Splendors and Glooms Chapter 51 Summary

Last Rites

  • In the last few days of her life, Cassandra keeps seeing a shadow hovering above her. She refers to it as the Thing, but it's obviously death, waiting patiently to take her away.
  • The feel of the house has changed, and there are kinder people moving around and taking care of Cassandra. She even has a nice doctor who has come to help her, though he can't cure her.
  • Her fever breaks, and she has the wherewithal to call a lawyer so she can fix up her will, leaving everything to Lizzie Rose and Parsefall.
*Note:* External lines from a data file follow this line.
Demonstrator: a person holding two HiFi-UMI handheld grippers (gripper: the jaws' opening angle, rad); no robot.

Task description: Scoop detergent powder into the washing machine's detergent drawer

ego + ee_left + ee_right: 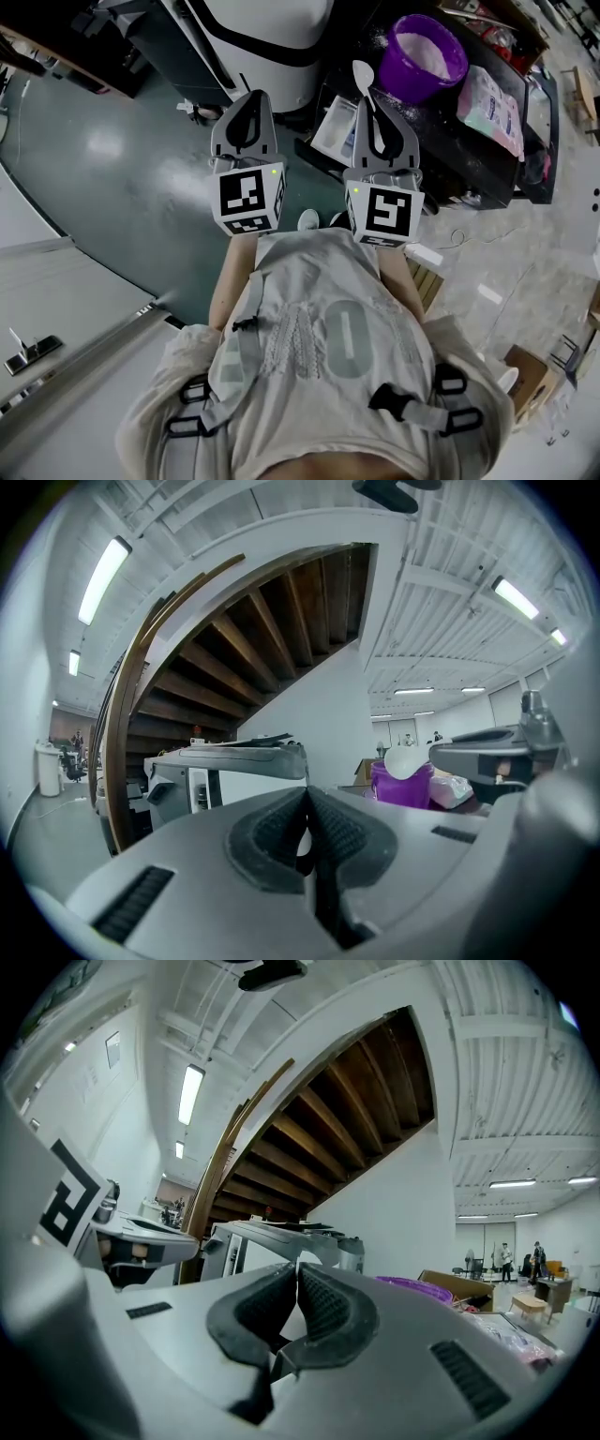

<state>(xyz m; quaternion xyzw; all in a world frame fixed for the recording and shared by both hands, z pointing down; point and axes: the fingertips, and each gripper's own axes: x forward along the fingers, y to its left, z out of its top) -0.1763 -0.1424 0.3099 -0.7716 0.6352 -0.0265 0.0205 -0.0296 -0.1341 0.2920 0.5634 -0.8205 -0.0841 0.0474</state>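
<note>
In the head view a purple bucket [427, 54] of white powder stands on a dark table [469, 159]. The white washing machine [267, 37] is at the top, with a pale rectangular tray [333, 129], likely its drawer, between it and the table. My right gripper [373, 98] is shut on the handle of a white spoon [363, 75], whose bowl points toward the bucket. My left gripper [251, 97] hangs beside it, shut, holding nothing. In the left gripper view the pads [281, 832] meet, with the spoon [403, 761] before the bucket [401, 785]. In the right gripper view the jaws [296, 1274] are closed.
Pink and white packets [492, 108] lie on the table right of the bucket. The green floor [112, 159] spreads to the left. A cardboard box [525, 375] and a cable [469, 234] lie on the pale floor at right. A wooden staircase [244, 630] rises behind the machine.
</note>
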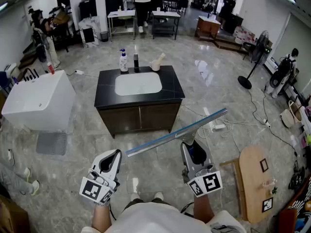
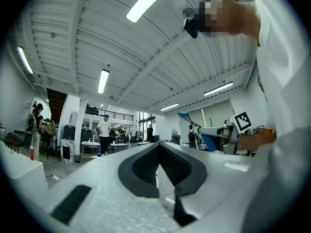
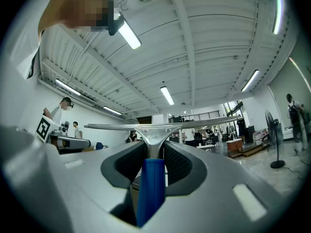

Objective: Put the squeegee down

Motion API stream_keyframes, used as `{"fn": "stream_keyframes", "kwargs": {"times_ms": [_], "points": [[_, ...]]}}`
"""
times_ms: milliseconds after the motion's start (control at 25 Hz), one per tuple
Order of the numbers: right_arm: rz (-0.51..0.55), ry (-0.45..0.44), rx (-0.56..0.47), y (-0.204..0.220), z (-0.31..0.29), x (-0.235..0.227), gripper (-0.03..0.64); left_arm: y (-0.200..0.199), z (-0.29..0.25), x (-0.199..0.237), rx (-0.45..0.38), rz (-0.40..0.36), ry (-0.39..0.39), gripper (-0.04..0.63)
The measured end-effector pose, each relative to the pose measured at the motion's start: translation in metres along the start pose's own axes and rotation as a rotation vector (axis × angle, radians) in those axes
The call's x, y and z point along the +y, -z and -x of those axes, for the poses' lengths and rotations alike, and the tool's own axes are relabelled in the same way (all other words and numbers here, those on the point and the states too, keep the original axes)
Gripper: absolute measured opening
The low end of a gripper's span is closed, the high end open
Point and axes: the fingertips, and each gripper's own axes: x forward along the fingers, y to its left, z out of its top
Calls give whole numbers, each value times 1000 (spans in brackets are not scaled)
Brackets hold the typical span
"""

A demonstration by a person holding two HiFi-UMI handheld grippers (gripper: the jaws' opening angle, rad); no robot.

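Note:
The squeegee has a blue handle (image 3: pixel 151 188) and a long metal blade (image 3: pixel 165 126). My right gripper (image 3: pixel 154 147) is shut on the handle, and the blade lies crosswise just past the fingertips. In the head view the squeegee (image 1: pixel 177 132) is held in the air in front of a black-topped vanity (image 1: pixel 141 98), with its blade slanting up to the right. There my right gripper (image 1: pixel 189 143) is at lower right and my left gripper (image 1: pixel 115 155) at lower left. In its own view my left gripper (image 2: pixel 159 145) is shut with nothing between its pads.
The vanity has a white basin, with a soap bottle (image 1: pixel 123 61) and a faucet (image 1: pixel 136 62) at its back. A white tub (image 1: pixel 39 101) stands at left, a wooden stool (image 1: pixel 255 178) at right. Cables (image 1: pixel 243 123) trail over the marble floor. People stand at tables far back.

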Motion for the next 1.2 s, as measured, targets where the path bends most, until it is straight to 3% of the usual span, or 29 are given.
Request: {"fn": "stream_keyframes", "kwargs": {"times_ms": [840, 1200], "points": [[-15, -30, -8, 4, -5, 11, 140, 2, 9, 8, 1, 6, -24, -5], [-18, -2, 0, 10, 0, 1, 140, 2, 6, 2, 4, -2, -24, -6]]}}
She also leaves the gatehouse to Clara.
  • In her last days, Cassandra is also aware that the dog stays with her all the time, sleeping with her in the bed and comforting her whenever she wakes up.
  • Parsefall decides one day that they should put on a puppet show for Cassandra since she doesn't have anything to do in bed all day. He thinks she must be pretty bored.
  • The children put on the skeleton puppet show for Cassandra and she loves it, though she notices that Clara looks miserable as she watches. She realizes that the girl is jealous and wants to perform, too. So, she tells Clara to dance for her.
  • Clara says no, and Cassandra says she can tell Clara is punishing herself for something and that she knows Clara feels guilty so she isn't doing the things that she really enjoys.
  • That's when Clara confesses and says that she's the one to blame for her brother's death. She didn't want to eat the watercress that day, so she asked Charles Augustus to eat it for her.
  • Cassandra starts laughing when Clara finishes her story and tells the girl that she's being ridiculous. She didn't kill her brother on purpose—she just neglected to eat the greens that killed all of her other siblings.
  • She points out that if Clara had eaten the watercress, then her parents would have lost every single one of their children, which would have been so much worse.
  • Then, she commands Clara to dance, and Lizzie Rose starts playing the fiddle to accompany her. Clara dances, and everyone claps and is delighted … but at the very end, Cassandra falls over.
  • The children are horrified, but Cassandra feels at peace because she's finally done something good in her life—she has left these kind children an inheritance and has freed Clara from the guilt she's carried around all these years.
  • Then, the dark shadow comes for Cassandra and she dies.